Honoring the Ways Indigenous Women Feed Their Families

(This article was first published on Indian Country Today on June 16, 2016 by a founding member of Brava, Rachael Lorenzo. It was later published on Indigenous Women Rising, a blog also founded by Rachael.)

I am doing the best I can as an urban indigenous woman. I do not always remember to put my cornmeal down at sunrise, the Pueblo way. I keep forgetting to ask my tribal home visitor to bring us some pollen so I can teach my daughter how to pray the Apache way. But one thing I always remember to do is feed my family. Eating is one of the most sacred things we do as Native people. To me, breastfeeding is also sacred. It is one of the hardest things I have ever done as a mother.

Thankfully there are growing movements surrounding indigenous breastfeeding. The Navajo Nation Breastfeeding Coalition is gaining prominence and started a “Mommy Cafe” where mothers and babies gather together to socialize. Young Women United created a Twitter chat called “#1stSacredFood,” by and for Native women and parents, last year. This year, it got over double the exposure.

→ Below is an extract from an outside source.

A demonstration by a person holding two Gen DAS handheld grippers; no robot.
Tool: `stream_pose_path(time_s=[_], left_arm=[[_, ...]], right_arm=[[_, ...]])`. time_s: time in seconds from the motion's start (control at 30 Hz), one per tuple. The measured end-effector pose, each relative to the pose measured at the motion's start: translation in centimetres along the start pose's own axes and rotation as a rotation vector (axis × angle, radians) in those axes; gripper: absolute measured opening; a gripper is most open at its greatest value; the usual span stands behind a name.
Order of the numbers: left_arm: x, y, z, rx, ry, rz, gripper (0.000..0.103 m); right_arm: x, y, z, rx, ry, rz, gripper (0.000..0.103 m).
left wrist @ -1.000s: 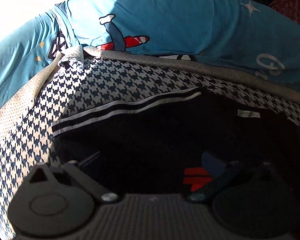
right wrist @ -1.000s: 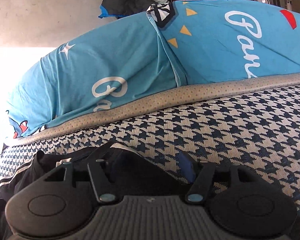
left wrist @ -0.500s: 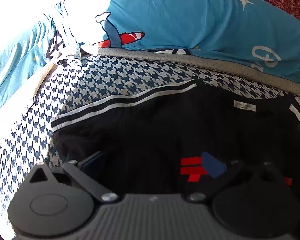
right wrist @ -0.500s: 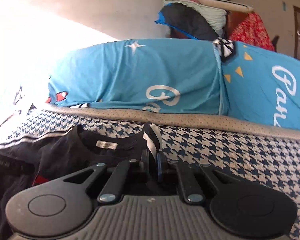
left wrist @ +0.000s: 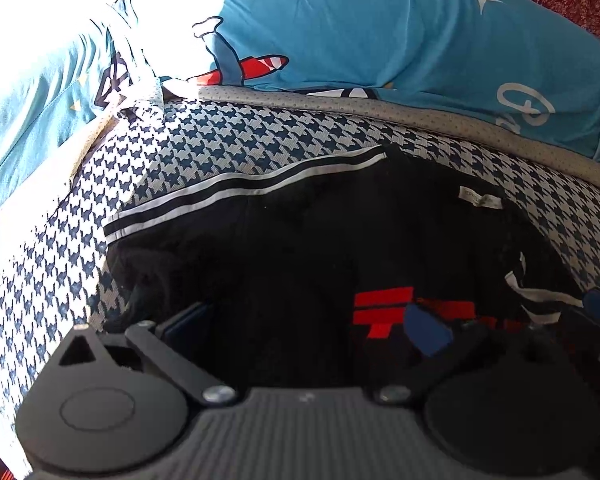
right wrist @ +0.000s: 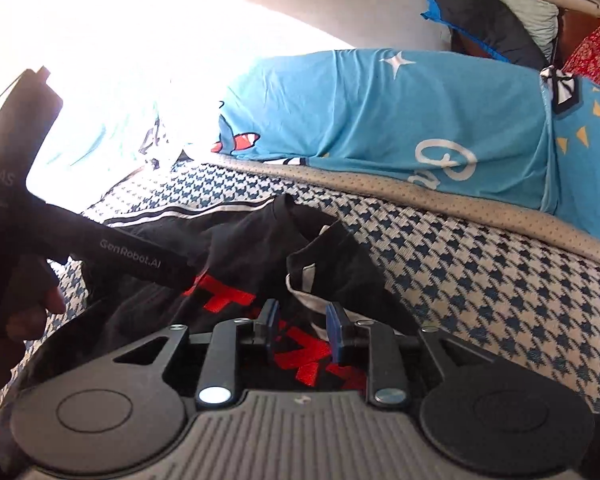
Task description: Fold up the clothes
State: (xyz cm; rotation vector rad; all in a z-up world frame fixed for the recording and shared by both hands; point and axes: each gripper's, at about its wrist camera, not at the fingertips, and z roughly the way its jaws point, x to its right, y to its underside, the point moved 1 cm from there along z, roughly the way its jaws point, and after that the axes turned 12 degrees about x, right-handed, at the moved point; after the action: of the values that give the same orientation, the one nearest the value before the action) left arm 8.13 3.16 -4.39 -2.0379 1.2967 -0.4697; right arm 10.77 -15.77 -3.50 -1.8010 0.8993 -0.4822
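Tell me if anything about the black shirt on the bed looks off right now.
The black shirt is bunched, not flat: its striped sleeve has flopped over the red print. The right gripper is opening with nothing pinched.

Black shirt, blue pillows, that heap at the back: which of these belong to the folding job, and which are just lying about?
Part of the job:
- black shirt with red print
- right gripper, jaws opening, nothing pinched
- left gripper, wide open over the shirt

Just lying about:
- blue pillows
- checked bedcover
- heap of bedding at the back
- red patterned cloth
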Motion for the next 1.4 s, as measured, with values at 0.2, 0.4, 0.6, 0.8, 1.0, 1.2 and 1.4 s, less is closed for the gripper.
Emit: stream_pose_path(time_s=[0.2, 0.4, 0.6, 0.8, 1.0, 1.2, 1.4], left_arm=[[-0.2, 0.0, -0.2, -0.003, 0.003, -0.006, 0.103], [-0.4, -0.1, 0.0, -0.015, 0.0, -0.016, 0.103], [-0.5, -0.1, -0.1, -0.019, 0.0, -0.015, 0.103], [-0.6, 0.0, -0.2, -0.021, -0.005, -0.019, 0.103], [-0.7, -0.1, -0.1, -0.021, -0.008, -0.021, 0.103], [-0.5, 0.0, 0.1, -0.024, -0.011, -0.014, 0.103], [-0.3, -0.2, 0.7, -0.031, -0.003, -0.012, 0.103]], right_arm=[[2.7, -0.3, -0.9, 0.031, 0.164, 0.016, 0.039], [3.8, 1.2, 0.2, -0.027, 0.184, 0.04, 0.053], [3.8, 2.1, 1.2, -0.047, 0.223, 0.047, 0.054], [3.0, 2.4, 1.1, -0.046, 0.211, 0.003, 0.025], [2.8, 1.7, 0.2, -0.008, 0.239, -0.019, 0.018], [4.2, 0.2, -1.4, 0.104, 0.37, 0.036, 0.018], [6.5, -0.2, -2.4, 0.167, 0.544, 0.081, 0.016]])
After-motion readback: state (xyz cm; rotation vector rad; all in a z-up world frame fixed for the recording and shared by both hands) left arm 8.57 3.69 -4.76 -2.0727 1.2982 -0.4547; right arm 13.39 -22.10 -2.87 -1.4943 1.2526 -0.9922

When I was pregnant with my first child, Adalie, I was inundated with “breast is best” rhetoric. There was so much pressure to exclusively breastfeed from the media, my WIC caseworker, my peers, strangers on the street and in the store. I watched “The Business of Being Born” on Netflix over and over again.

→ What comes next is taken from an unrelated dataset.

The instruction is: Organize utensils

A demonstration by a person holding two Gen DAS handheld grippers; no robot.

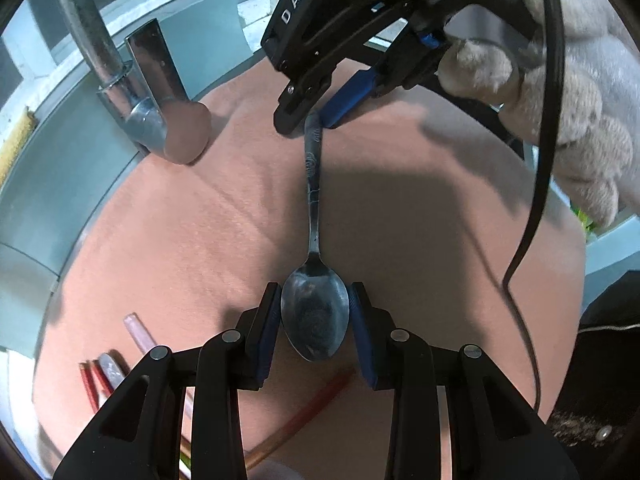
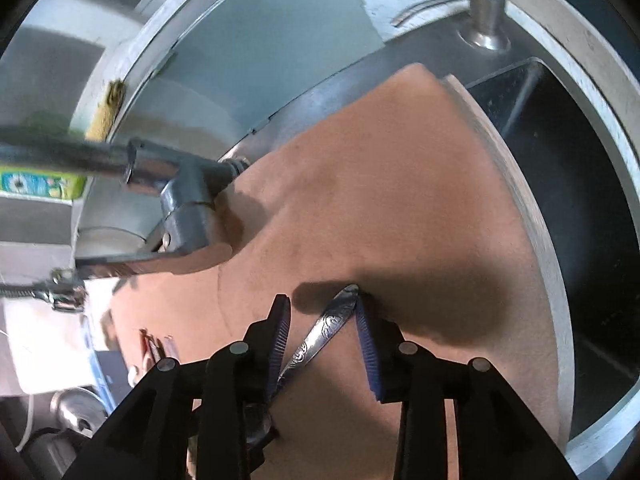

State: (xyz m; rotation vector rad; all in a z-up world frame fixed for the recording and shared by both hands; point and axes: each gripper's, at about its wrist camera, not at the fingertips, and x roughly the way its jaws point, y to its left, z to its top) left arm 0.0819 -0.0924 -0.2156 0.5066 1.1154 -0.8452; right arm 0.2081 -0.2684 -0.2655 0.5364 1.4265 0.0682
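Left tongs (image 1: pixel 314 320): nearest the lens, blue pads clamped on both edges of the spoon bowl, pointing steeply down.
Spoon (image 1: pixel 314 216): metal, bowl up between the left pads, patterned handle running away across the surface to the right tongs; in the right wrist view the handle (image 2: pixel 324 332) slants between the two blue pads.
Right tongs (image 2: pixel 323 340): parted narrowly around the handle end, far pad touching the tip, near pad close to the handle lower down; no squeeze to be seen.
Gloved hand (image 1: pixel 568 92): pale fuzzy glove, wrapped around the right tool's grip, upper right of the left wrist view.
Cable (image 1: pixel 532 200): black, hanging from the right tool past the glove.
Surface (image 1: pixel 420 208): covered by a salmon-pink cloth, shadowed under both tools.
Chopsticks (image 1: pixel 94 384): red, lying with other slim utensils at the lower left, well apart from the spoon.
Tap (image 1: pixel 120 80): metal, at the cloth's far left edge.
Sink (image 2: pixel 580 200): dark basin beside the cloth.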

I was so determined to have the ultimate birth experience: unmedicated, with my mom and husband around, and the perfect latch.

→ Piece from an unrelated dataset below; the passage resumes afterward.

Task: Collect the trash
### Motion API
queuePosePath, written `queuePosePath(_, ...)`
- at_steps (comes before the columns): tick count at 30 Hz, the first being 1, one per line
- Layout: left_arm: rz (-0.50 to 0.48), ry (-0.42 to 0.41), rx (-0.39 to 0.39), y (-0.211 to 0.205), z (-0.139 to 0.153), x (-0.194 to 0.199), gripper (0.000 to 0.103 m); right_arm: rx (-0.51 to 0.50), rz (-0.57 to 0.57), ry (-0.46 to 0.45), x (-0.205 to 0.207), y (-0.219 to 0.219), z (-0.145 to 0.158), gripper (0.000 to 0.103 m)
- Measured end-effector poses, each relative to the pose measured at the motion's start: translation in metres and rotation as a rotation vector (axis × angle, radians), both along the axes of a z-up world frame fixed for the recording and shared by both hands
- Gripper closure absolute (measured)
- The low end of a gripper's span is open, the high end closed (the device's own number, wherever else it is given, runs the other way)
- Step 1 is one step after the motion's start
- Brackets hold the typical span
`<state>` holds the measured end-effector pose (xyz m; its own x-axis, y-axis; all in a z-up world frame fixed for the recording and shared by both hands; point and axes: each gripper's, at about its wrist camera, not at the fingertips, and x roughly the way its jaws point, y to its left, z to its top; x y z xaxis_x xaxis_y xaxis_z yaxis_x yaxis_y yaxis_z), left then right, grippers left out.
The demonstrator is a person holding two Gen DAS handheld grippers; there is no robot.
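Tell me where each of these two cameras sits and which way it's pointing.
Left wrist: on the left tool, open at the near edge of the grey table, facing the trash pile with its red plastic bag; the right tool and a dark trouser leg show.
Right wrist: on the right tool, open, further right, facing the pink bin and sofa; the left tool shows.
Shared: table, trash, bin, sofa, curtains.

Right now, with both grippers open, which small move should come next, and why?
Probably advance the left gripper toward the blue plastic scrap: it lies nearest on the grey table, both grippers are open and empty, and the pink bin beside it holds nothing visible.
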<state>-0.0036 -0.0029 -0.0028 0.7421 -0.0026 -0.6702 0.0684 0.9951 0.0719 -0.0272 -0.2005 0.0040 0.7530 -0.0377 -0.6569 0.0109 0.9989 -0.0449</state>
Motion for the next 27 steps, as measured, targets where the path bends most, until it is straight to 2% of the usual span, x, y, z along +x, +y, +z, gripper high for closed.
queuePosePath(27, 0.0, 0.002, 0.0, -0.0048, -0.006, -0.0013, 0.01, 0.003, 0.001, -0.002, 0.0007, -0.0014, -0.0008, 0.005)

That is not at all how it went. I had such low fluid, oligohydramnios, that I needed a Cesarean section. I was terrified and I only had one major contraction. I was starved for over 24 hours and heavily medicated. I could barely hold my baby. When I tried to feed her, she kept “falling off” my breasts and the nurses seemed to get so frustrated with me that I stopped asking for help. They gave me a nipple shield and never explained what it was for. I went home after three days and my baby lost weight; her skin was getting drier and flakier. I needed to give her formula and I was frustrated that my husband woke me up every three hours on the dot to feed her. I cried in the pediatrician’s office when they gave me Enfamil and assured me I am a good mother. I did not give up breastfeeding. There was something in me that kept trying. I soon realized that formula feeding and breastfeeding are not mutually exclusive and my baby is growing perfectly with both. I was able to breastfeed until she was eighteen months. That’s a win, right?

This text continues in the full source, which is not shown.